The co-host of CBS’ daytime talk show “The Talk” voices superspy Lana Kane on FX’s hilariously naughty animated series “Archer” and can be seen on “XIII,” a Reelz network original series. She’s also creator, producer and host of “Girl on Guy,” a podcast that launched its second season last month.
The San Francisco native first turned heads as host of E! Entertainment’s “Talk Soup” and went on to appear on “Friends” and “CSI: Crime Scene Investigation” before playing Andrea Marino on the CBS series “Ghost Whisperer.”
The Dartmouth College graduate in government and environmental policy has also appeared in several movies, including “Balls of Fury” (2007) and “Santa Clause 2” and “Santa Clause 3” (2002 and 2006 respectively). In 2002 and 2005, Maxim magazine named the statuesque beauty one of its “Hot 100.”
Now Tyler, a comedian, author and avid video game player, is hitting the road performing stand-up. She will perform two shows Friday at the Magic Bag.
The 42-year-old spoke with The Detroit News by phone last week.
Describe your brand of comedy.
This is my 20th year doing stand-up. I am not a topical comedian. I don’t do political material. It has to do with life experiences, things that have happened to me, things I’ve been thinking about. The show tends to hang together by an idea that’s really closely tied to whatever phase I’m going through in my life. And it’s pretty mature. I always tell people don’t bring your kids. Don’t bring your daughter who loved me on the “Ghost Whisperer,” it will be a pretty quiet car ride home. It is in the spirit of a Richard Pryor, a little Louis C.K. and less Seinfield. People want honesty and I try to be as honest as I can in my shows.

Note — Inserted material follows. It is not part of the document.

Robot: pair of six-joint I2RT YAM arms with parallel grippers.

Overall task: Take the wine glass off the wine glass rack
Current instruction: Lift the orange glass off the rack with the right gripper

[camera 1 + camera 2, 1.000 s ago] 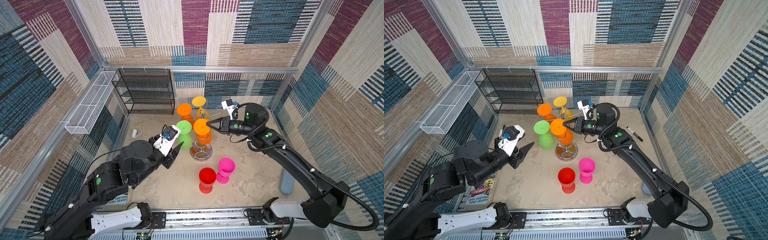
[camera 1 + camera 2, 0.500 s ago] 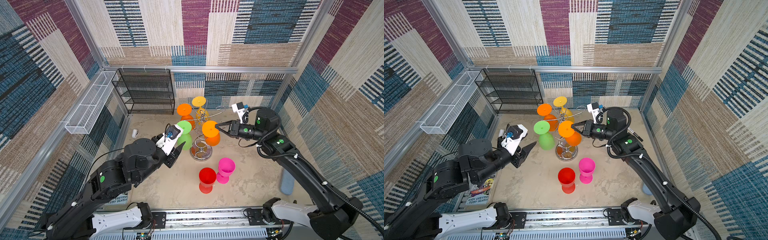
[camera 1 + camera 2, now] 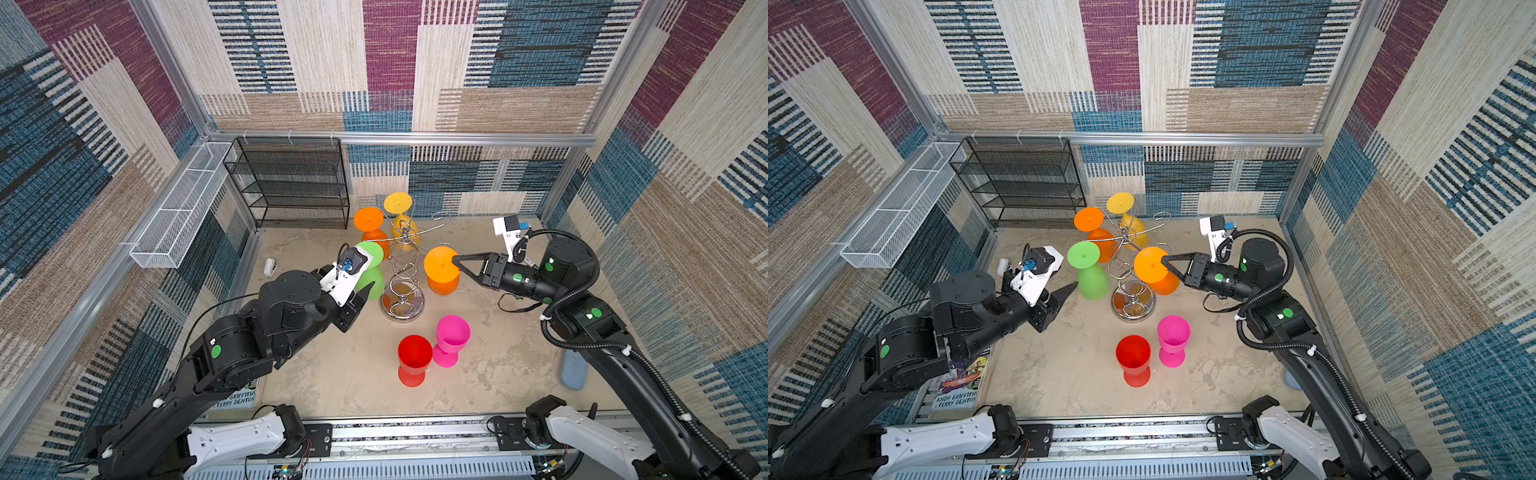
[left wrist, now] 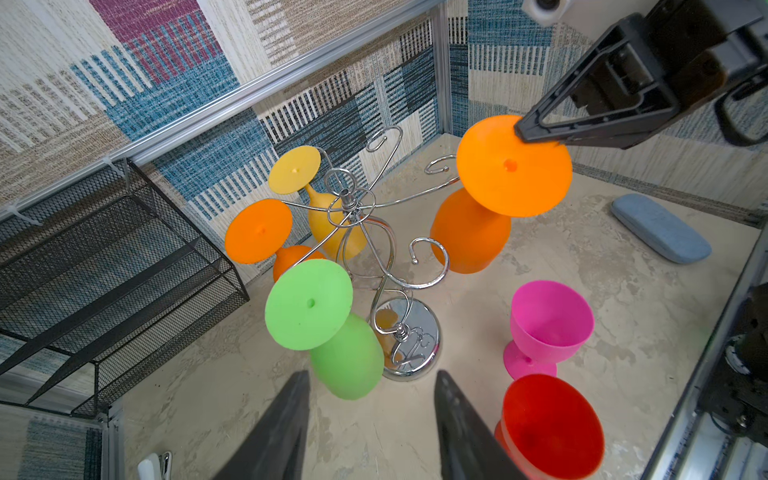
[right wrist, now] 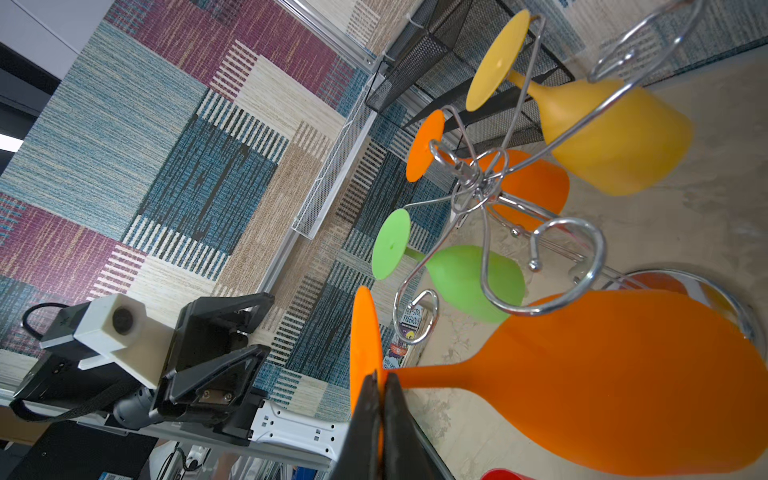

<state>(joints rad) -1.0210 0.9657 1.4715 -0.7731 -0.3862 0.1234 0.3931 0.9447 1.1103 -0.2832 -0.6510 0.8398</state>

You co-host “The Talk,” you voice Lana Kane on “Archer,” have a podcast and now you’re touring. Which do you find more fun?
It would seem to be kind of Pollyanna-ish to say I enjoy them all — but I do. To me they are all the same job. They kind of all evolved out of each other. I started out as a stand-up comedian and that was a natural place to transition to “Talk Soup,” which is more a conversation directly with the audience in terms of television format but very similar to stand-up, which is a conversation with a live audience.

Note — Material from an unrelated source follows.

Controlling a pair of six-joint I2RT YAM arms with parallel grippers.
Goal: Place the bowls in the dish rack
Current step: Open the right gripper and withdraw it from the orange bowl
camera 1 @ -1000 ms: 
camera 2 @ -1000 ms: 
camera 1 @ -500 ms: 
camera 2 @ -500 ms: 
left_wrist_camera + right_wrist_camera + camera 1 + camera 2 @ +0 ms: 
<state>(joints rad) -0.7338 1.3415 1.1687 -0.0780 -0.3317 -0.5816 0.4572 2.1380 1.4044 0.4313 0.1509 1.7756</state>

Your podcast “Girl on Guy” is described as a show where you and guests rant about stuff that guys love. When did you know you were a guy’s girl?

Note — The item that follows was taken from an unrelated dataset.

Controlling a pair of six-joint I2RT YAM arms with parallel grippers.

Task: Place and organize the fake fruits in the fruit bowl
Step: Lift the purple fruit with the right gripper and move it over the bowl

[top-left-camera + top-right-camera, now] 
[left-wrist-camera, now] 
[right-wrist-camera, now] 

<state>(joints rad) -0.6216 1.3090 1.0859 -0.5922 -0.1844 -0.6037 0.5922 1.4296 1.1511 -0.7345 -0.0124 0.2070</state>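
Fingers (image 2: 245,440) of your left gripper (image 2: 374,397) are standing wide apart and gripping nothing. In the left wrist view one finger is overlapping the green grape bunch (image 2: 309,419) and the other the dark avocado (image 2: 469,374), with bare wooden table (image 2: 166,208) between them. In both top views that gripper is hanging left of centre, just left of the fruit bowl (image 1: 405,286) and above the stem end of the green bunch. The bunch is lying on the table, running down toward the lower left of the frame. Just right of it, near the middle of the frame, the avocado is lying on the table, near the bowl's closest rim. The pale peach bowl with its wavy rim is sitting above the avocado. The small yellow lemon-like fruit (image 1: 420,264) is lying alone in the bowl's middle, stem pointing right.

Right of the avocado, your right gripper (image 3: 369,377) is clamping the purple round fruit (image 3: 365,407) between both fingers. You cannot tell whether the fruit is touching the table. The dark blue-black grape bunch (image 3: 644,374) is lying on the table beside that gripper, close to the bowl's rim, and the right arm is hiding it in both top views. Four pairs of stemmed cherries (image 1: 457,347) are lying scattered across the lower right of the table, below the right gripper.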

I definitely have girlfriends, but I have always been this way. I was raised by a single dad for a good portion of my childhood and just did guy-stuff with my father — rode motorcycles, played video games and watched sports like boxing. By the time I was 13 years-old, all my closest friends were guys. My closest, oldest friend is a guy. I was born this way. I like being a girl, I like dressing up, but I prefer sitting on the couch playing Xbox. A lot of times as a female comedian, you’re the only woman in a room with 20 guys. You either sink or swim but that was an environment where I always excelled.
“Girl on Guy” was named best new comedy podcast of 2011 by iTunes and surpassed four million downloads in its first year. What’s the secret of its success?
I wanted to create a format for fans to hear people that they admired in an unguarded context. Probably part of the reason that it works so well is that I am not a journalist, I am a peer. But, I am also a fan; so there’s an enthusiasm that I bring to the show. I interview people that I am interested in. It’s very intimate. It is just me and another person in a room. People do tend to let their guard down. Its uncensored, no topic restriction and people just say wonderful, surprising things every week. It is funny. Even with serious guests, it’s rarely 90 minutes of serious.